I’m always intrigued to learn about new developments in prevention and treatment of diseases especially infectious diseases. I was sitting at work this morning and stumbled across an article about HIV testing possibly being incorporated into routine physical screenings. The first thought that came to mind was FINALLY!!!! The U.S. Health Panel is taking more action in prevention rather than treatment.
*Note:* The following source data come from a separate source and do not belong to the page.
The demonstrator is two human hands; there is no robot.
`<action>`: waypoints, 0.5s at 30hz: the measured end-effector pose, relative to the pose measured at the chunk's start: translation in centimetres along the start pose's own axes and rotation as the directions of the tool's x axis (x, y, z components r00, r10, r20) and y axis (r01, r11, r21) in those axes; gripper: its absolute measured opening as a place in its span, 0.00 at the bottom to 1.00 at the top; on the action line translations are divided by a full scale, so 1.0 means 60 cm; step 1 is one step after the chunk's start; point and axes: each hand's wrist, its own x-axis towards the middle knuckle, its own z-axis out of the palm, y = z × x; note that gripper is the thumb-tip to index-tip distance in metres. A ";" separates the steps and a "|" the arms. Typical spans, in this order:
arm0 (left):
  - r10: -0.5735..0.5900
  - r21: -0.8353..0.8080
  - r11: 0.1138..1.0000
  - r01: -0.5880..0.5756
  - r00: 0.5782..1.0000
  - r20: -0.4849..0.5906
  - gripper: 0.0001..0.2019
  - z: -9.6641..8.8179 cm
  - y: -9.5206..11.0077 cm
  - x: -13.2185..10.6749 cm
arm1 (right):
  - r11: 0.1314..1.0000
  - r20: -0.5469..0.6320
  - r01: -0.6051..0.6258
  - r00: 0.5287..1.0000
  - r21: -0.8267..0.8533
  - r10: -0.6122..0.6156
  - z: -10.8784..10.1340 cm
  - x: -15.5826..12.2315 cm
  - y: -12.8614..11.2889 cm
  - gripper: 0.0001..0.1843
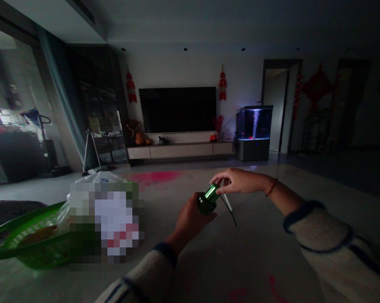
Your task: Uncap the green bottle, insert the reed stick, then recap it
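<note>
My left hand (190, 219) is closed around the base of a small shiny green object (208, 198), held out in front of me above the floor. My right hand (237, 180) comes in from the right and pinches the object's upper end with thumb and forefinger. A thin dark cord (229, 212) and a pale strip (227, 201) hang down under the right hand. A red string sits on the right wrist. Both sleeves are cream knit with dark stripes.
A green plastic basket (26, 246) stands at lower left beside a white plastic bag (100, 178) and a blurred-out patch. Across the dim room are a TV (177, 109) on a low cabinet (180, 150), a lit aquarium (253, 126) and a doorway (280, 105).
</note>
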 end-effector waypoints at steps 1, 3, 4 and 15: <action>0.008 -0.004 1.000 -0.008 1.000 0.000 0.27 0.001 -0.001 0.000 | 1.000 0.006 0.006 1.000 0.003 -0.006 -0.001 -0.001 0.000 0.23; 0.019 -0.015 1.000 -0.019 1.000 0.001 0.27 0.001 0.000 0.001 | 1.000 0.001 -0.002 1.000 0.000 0.002 -0.002 -0.003 -0.002 0.29; 0.020 -0.019 1.000 -0.020 1.000 0.003 0.27 0.000 0.001 0.001 | 1.000 -0.007 -0.014 1.000 -0.006 0.014 -0.002 -0.004 -0.003 0.31; 0.008 0.006 1.000 -0.008 1.000 0.003 0.27 -0.003 0.005 0.002 | 0.998 -0.049 -0.055 0.997 -0.031 0.054 0.006 0.004 0.002 0.22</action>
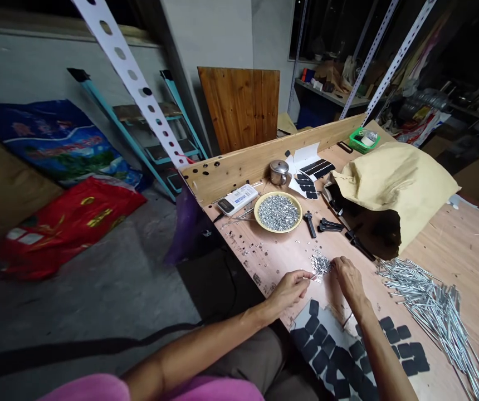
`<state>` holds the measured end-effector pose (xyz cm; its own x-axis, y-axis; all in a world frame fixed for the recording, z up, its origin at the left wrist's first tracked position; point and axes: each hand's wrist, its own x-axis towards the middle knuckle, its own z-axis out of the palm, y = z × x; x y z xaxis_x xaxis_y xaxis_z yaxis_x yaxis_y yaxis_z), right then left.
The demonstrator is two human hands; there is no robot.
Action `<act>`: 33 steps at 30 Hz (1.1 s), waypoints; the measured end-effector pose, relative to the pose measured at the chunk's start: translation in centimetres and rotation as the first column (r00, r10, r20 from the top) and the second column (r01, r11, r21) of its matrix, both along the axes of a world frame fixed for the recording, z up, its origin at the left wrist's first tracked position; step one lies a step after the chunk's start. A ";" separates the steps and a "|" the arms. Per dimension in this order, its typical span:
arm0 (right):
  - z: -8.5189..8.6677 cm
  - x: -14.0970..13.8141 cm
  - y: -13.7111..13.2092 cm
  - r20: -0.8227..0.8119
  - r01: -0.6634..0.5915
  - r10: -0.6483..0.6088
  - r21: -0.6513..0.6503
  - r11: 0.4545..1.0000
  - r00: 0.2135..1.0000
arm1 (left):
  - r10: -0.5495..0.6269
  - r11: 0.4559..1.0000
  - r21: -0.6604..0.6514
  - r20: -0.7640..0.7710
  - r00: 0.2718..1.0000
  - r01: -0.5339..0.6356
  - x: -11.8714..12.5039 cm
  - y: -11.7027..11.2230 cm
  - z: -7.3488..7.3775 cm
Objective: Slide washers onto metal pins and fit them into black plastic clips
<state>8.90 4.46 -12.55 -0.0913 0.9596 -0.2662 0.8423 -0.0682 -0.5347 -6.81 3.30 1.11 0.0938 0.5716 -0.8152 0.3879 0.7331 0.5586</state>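
My left hand (pixel 292 291) is closed in a pinch at the near left of a small pile of metal nuts or washers (pixel 321 264). A thin, light metal piece (pixel 314 277) shows at its fingertips. On the pile's right side, my right hand (pixel 348 278) has its fingers bent together, touching the edge of the pile; what they hold, if anything, is hidden. Below both hands lie black rounded-square pads (pixel 319 334) on a light sheet. A yellow bowl (pixel 258 221) full of similar small metal parts stands beyond the pile.
Long metal rods or bolts (pixel 440 306) lie heaped at right. Behind them rests a large paper sack (pixel 394 184), its dark mouth facing me. Black plastic parts (pixel 329 225), a lidded metal cup (pixel 279 171), a white device (pixel 238 199) and a green basket (pixel 362 146) occupy the table's back.
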 end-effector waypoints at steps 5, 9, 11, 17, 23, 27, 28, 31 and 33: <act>-0.1 0.1 0.3 -0.051 0.087 -0.088 -0.033 0.996 0.995 | 0.000 1.000 -0.001 0.034 0.999 0.000 0.2 0.0 -0.4; -0.8 0.6 -1.3 -0.421 0.332 -0.261 0.103 0.938 0.869 | -0.005 1.000 -0.016 0.041 0.999 0.006 0.2 0.1 -0.4; -0.7 0.4 -2.4 -0.539 0.456 -0.348 0.077 0.886 0.767 | -0.011 1.000 -0.024 0.041 0.999 0.012 0.4 0.1 -0.2; 2.0 -1.7 -5.8 -0.700 0.663 -0.578 -0.198 0.722 0.420 | -0.069 0.997 -0.039 0.097 0.993 0.073 1.1 -0.4 0.0; 5.2 -3.3 -9.2 -0.682 0.761 -0.704 -0.346 0.549 0.197 | -0.129 0.985 -0.114 0.028 0.991 0.131 1.6 -2.0 0.3; 7.2 -3.6 -11.2 -0.674 0.751 -0.715 -0.566 0.340 -0.184 | -0.245 0.958 -0.138 0.073 0.967 0.253 2.3 -3.3 1.2; 7.6 -3.6 -11.6 -0.666 0.743 -0.704 -0.596 0.303 -0.247 | -0.266 0.952 -0.131 0.090 0.960 0.276 2.5 -3.6 1.4; 8.4 -3.5 -12.4 -0.675 0.749 -0.670 -0.607 0.266 -0.308 | -0.307 0.944 -0.085 0.138 0.942 0.320 2.9 -4.1 1.7; 8.5 -3.4 -12.7 -0.700 0.762 -0.650 -0.583 0.282 -0.295 | -0.329 0.940 -0.041 0.157 0.931 0.339 3.0 -4.2 1.8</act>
This makes sense being that President Barack Obama just passed a healthcare law that require insurers¬† to cover preventive services recommended by the task force. It may not seem like a big deal to most but trust this makes a HUGE difference in the way we tackle this disease.¬† Allowing HIV to become a routine screening will not only reduce the stigma surrounding it but it will probably reduce the number of newly infected individuals (That’s my optimism talking :-)).

When I attended Howard University I enrolled in a Disease Prevention and Control course (satisfying my electives quota). This course was really an eye opener for me because I have always viewed diseases as treatment-oriented as oppose to prevention-oriented (Yes, I am really about to give you a lesson on prevention :-)). Disease Prevention is classified into 3 stages: Primary, Secondary and Tertiary with primary being disease avoidance, secondary being early detection and tertiary being damage minimization. Majority of the time individuals are in the secondary or tertiary stage of prevention which means they are at risk of acquiring the disease or they have already been diagnosed with the disease. The one thing my instructor and any Public Health officials will tell you primary prevention should be our focus and we should never look at a PREVENTABLE disease as a treatment option.
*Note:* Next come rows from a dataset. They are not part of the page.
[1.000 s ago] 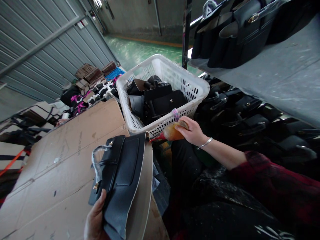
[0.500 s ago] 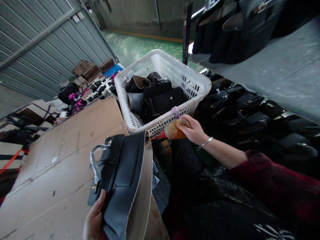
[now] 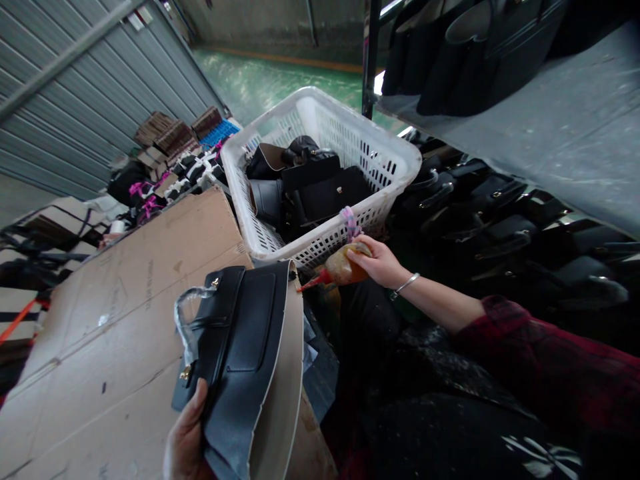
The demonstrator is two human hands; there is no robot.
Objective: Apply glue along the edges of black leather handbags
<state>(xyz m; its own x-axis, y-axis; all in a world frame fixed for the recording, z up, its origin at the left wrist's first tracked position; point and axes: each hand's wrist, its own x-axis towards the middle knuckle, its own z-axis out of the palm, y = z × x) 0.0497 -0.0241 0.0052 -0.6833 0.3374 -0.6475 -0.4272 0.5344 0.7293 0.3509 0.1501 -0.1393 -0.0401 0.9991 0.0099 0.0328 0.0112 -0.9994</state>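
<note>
A black handbag (image 3: 255, 327) with a plastic-wrapped handle (image 3: 186, 327) lies over the edge of the cardboard-covered table, its pale-lined open side turned towards me. My left hand (image 3: 187, 433) grips the bag near its lower end, thumb on top and the other fingers hidden beneath. In my right hand (image 3: 377, 261) is a squeeze bottle (image 3: 345, 265) with amber contents and a red nozzle (image 3: 315, 280). The nozzle's tip points left and is at the bag's upper pale edge; whether it touches is too small to tell.
Beyond the bag stands a white plastic basket (image 3: 405, 167) holding several black bag pieces. Cardboard (image 3: 125, 320) covers the table at left. At right, a grey shelf (image 3: 540, 127) carries black bags, with several more black bags (image 3: 510, 233) below it. Stacked brown pieces (image 3: 170, 133) lie at the back left.
The bottle's nozzle tip has shifted slightly down along the bag's edge. My left hand keeps its hold on the bag. The whole view has moved a little.
</note>
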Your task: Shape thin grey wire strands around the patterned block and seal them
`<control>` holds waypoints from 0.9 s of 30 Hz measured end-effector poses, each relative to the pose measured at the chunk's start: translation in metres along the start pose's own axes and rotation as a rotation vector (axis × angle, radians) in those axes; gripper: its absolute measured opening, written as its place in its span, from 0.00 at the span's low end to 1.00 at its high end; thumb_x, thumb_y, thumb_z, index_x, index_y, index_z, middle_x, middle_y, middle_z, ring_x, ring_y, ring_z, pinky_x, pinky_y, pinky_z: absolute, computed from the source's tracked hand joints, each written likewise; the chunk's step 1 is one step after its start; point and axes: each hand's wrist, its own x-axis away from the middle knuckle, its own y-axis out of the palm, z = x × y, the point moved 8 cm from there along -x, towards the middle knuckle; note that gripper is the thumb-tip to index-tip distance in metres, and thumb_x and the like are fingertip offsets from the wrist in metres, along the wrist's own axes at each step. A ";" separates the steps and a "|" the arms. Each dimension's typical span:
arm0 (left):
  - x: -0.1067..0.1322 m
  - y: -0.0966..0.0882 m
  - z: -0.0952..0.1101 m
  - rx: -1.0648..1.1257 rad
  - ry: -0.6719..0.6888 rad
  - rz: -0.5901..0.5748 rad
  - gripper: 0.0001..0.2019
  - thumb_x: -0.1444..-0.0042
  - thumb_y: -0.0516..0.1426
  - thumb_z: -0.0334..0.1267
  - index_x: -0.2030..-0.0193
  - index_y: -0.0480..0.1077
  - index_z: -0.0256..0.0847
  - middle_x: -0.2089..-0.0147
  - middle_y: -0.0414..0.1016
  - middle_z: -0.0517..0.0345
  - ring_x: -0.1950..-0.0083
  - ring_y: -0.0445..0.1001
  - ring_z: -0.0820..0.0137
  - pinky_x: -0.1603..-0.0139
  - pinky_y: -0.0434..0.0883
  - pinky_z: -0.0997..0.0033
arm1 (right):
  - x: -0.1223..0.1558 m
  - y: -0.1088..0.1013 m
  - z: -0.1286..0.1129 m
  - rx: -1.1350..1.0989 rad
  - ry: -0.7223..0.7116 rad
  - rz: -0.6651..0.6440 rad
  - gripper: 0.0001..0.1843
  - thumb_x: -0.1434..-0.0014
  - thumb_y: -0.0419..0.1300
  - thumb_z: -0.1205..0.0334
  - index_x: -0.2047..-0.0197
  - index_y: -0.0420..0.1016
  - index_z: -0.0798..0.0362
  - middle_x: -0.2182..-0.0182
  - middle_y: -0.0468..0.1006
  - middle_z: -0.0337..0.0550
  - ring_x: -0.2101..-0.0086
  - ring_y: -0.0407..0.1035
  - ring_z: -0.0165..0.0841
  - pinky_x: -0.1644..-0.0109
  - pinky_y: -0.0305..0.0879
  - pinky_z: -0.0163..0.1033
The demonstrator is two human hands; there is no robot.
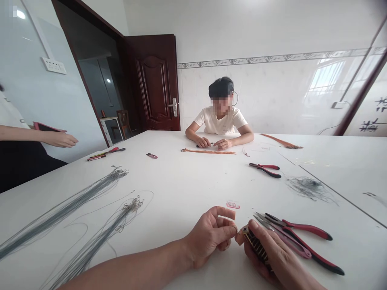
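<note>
My left hand (211, 231) has thumb and forefinger pinched together, with tape or a bandage round one finger; anything between the tips is too small to make out. Almost touching it, my right hand (276, 249) wraps round a dark handheld device (257, 246) with a gold pattern. Its thumb lies along the top, and the palm hides the lower part. Just right of that hand lie pink-handled thread snips (294, 243) and long-nose pliers (311, 229) with red and black handles. A small red-outlined mark (233, 205) shows on the white table beyond my left hand.
Two bundles of grey line, one farther (87, 191) and one nearer (113, 223), have hook-like ends. A tangle of line (308, 187) and other pliers (266, 169) lie right. Opposite sits a person (225, 121) by an orange bundle (208, 151); another person's hand (62, 139) shows left.
</note>
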 end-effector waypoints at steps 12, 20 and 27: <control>0.000 0.000 0.000 0.037 0.018 0.008 0.15 0.56 0.63 0.36 0.63 0.63 0.39 0.75 0.69 0.65 0.80 0.58 0.83 0.77 0.50 0.77 | 0.005 0.003 -0.006 0.011 0.010 0.065 0.32 0.48 0.43 0.32 0.71 0.66 0.55 0.86 0.58 0.33 0.82 0.49 0.26 0.77 0.45 0.33; 0.001 0.001 0.000 0.057 0.016 0.011 0.16 0.58 0.64 0.36 0.64 0.63 0.39 0.76 0.69 0.66 0.81 0.57 0.84 0.77 0.50 0.77 | 0.004 0.000 -0.005 0.019 0.016 -0.001 0.29 0.51 0.47 0.31 0.75 0.65 0.50 0.84 0.60 0.38 0.81 0.53 0.31 0.77 0.51 0.36; 0.001 0.000 0.001 0.043 0.039 0.009 0.15 0.57 0.63 0.35 0.63 0.63 0.39 0.76 0.69 0.66 0.81 0.57 0.84 0.77 0.49 0.76 | 0.001 0.003 -0.002 -0.018 0.013 -0.018 0.30 0.51 0.47 0.30 0.75 0.61 0.52 0.83 0.61 0.37 0.81 0.52 0.28 0.79 0.46 0.34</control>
When we take more control of our health with prevention the benefits generally outweigh the cost. Of course, with any new recommendation or thought process comes criticism.  As stated in the Huffington Post,

“While the task force doesn’t factor cost into its considerations, the CDC and other healthcare providers do. Researchers at Stanford University estimate that over a 20-year period, expanding HIV testing to the general U.S. population would reach $27 billion dollars.

A more cost-effective solution proposed by the researchers, and in line with CDC recommendations, would be to do a one-time screening of the general population, followed up by annual testing in areas with greater prevalence of the disease.”
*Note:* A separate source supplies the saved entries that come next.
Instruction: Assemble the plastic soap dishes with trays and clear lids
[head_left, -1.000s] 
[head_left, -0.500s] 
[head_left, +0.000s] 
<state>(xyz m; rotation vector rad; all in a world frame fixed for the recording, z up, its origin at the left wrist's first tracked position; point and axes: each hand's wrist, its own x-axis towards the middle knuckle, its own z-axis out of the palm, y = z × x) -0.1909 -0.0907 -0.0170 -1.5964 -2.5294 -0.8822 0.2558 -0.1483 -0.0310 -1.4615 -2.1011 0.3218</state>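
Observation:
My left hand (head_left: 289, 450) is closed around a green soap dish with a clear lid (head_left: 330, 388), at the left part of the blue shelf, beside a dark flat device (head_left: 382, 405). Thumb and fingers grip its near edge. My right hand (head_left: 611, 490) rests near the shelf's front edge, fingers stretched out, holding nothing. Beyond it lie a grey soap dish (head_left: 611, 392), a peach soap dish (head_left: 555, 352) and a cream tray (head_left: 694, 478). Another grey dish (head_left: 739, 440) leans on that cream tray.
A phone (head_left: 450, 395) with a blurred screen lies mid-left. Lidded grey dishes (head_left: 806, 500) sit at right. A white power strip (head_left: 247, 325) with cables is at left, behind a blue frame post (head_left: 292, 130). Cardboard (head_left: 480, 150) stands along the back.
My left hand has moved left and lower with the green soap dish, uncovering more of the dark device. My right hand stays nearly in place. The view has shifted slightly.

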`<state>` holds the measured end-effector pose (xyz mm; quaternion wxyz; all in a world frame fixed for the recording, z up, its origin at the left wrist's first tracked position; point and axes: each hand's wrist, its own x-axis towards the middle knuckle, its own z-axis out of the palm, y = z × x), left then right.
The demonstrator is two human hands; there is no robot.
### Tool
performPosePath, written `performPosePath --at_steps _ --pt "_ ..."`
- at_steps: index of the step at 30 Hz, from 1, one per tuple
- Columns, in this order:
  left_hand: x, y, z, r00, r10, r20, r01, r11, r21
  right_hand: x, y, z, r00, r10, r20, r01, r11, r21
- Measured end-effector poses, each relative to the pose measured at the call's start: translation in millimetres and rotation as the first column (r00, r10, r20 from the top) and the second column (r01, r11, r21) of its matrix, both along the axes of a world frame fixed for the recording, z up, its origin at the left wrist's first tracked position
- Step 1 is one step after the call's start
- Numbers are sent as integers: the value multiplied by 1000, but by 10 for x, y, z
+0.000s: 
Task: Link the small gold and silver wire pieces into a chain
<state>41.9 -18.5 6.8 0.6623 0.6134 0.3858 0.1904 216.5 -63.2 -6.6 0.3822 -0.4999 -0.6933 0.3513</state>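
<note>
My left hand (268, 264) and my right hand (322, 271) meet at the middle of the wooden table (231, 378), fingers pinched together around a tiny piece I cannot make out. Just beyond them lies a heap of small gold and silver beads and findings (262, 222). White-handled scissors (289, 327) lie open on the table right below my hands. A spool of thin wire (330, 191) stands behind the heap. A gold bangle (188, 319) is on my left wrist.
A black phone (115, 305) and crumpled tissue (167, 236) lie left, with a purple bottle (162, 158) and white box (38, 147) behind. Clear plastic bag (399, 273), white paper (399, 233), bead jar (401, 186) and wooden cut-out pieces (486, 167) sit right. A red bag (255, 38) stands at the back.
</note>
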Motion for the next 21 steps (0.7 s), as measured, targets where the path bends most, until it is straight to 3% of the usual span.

While I don’t totally disagree with the recommendation, in my opinion it is still marginalizing to a specific group when the disease is affecting the general population. Just as young women get pap smears after their first menstruation, individuals that are sexually active should get mandatory routine screenings for HIV.

I have come to notice that in the US we are willing to express change but more reluctant to act on it. Health care reform is breaking down the barriers and evoking a paradigm shift with the way we approach prevention and treatment. That is the main reason I am pro-health care reform and will continue to be. This will literally change the way the virus is detected and treated by clinicians. I, for one, am glad to see they are taking greater leaps with the way we practice medicine because honestly times are changing and the current practices are frankly becoming outdated. HIV is no longer marginalized to just one group but it is affecting the general population especially the African-American community. This new recommendation will be available for public comment at the end of the year. Hopefully it will shift individuals thought process just as that course did for me.

I would like to ask my readers today what are your thoughts on prevention and how are you incorporating this into your everyday life?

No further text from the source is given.